**What you will do:** Return each line of the records holding the string "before".

Source records
########################################

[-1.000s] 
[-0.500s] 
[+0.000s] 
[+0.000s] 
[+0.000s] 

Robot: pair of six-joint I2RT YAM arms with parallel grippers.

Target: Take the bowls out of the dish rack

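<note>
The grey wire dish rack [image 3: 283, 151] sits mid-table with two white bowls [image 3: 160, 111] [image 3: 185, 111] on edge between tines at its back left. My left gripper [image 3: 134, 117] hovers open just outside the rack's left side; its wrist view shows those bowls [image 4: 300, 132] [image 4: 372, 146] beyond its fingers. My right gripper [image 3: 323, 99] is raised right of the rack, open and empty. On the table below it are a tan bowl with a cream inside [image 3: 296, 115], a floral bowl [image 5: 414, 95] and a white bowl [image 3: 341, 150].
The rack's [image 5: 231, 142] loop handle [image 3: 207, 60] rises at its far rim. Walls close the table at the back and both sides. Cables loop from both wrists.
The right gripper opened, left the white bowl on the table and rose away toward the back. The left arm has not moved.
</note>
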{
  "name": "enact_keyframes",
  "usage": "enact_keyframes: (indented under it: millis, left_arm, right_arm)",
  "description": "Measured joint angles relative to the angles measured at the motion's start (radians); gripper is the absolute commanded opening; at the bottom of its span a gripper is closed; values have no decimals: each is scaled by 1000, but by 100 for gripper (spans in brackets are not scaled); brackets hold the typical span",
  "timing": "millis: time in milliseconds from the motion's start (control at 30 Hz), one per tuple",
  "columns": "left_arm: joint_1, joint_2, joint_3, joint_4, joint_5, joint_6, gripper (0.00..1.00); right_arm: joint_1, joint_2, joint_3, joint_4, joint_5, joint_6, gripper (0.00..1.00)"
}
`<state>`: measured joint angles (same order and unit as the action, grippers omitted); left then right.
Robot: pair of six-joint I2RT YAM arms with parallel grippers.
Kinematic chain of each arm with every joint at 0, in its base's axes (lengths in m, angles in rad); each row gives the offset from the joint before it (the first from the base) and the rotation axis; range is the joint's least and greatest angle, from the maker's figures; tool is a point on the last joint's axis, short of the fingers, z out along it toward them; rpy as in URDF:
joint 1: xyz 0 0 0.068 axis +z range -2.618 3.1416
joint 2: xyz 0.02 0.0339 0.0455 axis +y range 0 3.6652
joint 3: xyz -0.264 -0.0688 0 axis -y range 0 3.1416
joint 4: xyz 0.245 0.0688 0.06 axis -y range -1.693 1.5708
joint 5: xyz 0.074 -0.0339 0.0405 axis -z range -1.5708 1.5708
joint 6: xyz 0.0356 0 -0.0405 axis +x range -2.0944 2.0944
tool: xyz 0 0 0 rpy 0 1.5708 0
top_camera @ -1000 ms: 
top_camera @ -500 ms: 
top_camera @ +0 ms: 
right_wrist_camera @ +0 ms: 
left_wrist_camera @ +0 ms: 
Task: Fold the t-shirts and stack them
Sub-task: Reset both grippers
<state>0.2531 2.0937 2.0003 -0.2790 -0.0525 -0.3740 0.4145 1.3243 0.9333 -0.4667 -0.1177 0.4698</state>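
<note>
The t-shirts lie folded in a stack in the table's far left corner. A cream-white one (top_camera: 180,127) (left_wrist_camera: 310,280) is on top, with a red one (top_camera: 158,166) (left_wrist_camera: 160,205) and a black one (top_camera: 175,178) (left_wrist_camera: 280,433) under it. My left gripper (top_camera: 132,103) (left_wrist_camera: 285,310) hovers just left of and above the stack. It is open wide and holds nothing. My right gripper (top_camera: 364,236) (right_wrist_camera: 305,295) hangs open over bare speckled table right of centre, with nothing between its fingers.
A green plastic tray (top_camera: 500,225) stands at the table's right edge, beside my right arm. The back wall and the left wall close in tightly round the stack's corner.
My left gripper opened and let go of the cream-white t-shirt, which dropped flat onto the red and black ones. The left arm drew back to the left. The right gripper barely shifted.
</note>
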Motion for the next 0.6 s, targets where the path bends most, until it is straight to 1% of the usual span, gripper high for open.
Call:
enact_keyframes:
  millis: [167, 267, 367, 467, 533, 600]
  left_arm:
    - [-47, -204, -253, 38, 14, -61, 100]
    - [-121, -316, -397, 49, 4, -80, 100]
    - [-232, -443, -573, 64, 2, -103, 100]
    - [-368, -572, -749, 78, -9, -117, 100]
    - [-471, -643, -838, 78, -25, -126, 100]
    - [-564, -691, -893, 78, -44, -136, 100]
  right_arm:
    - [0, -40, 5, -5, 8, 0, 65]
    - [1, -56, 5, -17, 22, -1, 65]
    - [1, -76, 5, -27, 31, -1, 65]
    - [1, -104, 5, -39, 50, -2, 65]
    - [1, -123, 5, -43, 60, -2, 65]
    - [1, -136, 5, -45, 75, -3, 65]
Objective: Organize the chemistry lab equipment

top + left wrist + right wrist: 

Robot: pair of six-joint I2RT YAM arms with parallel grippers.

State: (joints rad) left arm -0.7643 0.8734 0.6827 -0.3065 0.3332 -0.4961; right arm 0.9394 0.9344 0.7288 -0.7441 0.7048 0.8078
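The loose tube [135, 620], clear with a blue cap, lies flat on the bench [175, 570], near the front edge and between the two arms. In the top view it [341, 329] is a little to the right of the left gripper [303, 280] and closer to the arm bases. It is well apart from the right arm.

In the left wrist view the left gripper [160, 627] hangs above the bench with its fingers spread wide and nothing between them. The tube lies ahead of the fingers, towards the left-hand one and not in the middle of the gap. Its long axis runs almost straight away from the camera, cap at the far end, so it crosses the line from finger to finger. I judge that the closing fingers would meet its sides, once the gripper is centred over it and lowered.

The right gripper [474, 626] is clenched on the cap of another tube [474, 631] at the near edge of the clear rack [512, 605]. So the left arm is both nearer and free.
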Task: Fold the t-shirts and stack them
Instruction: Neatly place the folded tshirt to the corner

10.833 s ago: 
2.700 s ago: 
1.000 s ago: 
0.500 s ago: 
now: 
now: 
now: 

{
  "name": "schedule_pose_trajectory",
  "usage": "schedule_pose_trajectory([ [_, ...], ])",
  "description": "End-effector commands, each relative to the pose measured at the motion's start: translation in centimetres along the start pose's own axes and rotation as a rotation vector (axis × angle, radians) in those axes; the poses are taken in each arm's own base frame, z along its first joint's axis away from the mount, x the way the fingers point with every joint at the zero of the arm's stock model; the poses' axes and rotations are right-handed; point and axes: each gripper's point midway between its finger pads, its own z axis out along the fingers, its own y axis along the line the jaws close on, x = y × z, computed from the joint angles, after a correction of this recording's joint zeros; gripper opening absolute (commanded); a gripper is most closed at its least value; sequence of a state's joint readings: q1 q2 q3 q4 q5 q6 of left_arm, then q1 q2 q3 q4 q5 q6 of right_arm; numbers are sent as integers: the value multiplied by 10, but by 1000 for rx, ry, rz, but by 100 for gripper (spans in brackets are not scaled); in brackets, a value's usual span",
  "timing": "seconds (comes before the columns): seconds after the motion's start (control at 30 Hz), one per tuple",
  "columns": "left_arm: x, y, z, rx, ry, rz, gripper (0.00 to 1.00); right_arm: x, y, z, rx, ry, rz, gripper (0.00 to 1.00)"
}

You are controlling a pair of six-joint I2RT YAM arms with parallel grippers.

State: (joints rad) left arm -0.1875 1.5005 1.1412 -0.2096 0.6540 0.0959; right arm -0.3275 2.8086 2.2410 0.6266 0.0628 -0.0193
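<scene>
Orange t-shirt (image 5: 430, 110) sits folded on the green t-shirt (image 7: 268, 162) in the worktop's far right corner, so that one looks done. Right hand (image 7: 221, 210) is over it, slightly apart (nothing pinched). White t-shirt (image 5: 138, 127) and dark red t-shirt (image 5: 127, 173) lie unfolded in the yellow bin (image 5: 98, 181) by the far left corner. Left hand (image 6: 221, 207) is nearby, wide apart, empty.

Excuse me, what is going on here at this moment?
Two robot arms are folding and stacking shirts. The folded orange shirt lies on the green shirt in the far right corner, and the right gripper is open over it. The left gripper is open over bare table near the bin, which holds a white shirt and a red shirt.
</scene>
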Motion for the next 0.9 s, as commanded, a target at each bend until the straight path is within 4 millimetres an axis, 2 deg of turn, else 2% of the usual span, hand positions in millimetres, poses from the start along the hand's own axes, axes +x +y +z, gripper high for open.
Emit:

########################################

**Answer section:**
Kinematic chain of each arm with every joint at 0, in its base's axes (lengths in m, angles in rad); each row gives the offset from the joint before it (the first from the base) and the rotation axis; range is the joint's least and greatest angle, from the maker's figures; tool is a point on the last joint's axis, short of the fingers, z out along it toward them; rpy as in URDF:
  "timing": "seconds (comes before the columns): seconds after the motion's start (control at 30 Hz), one per tuple",

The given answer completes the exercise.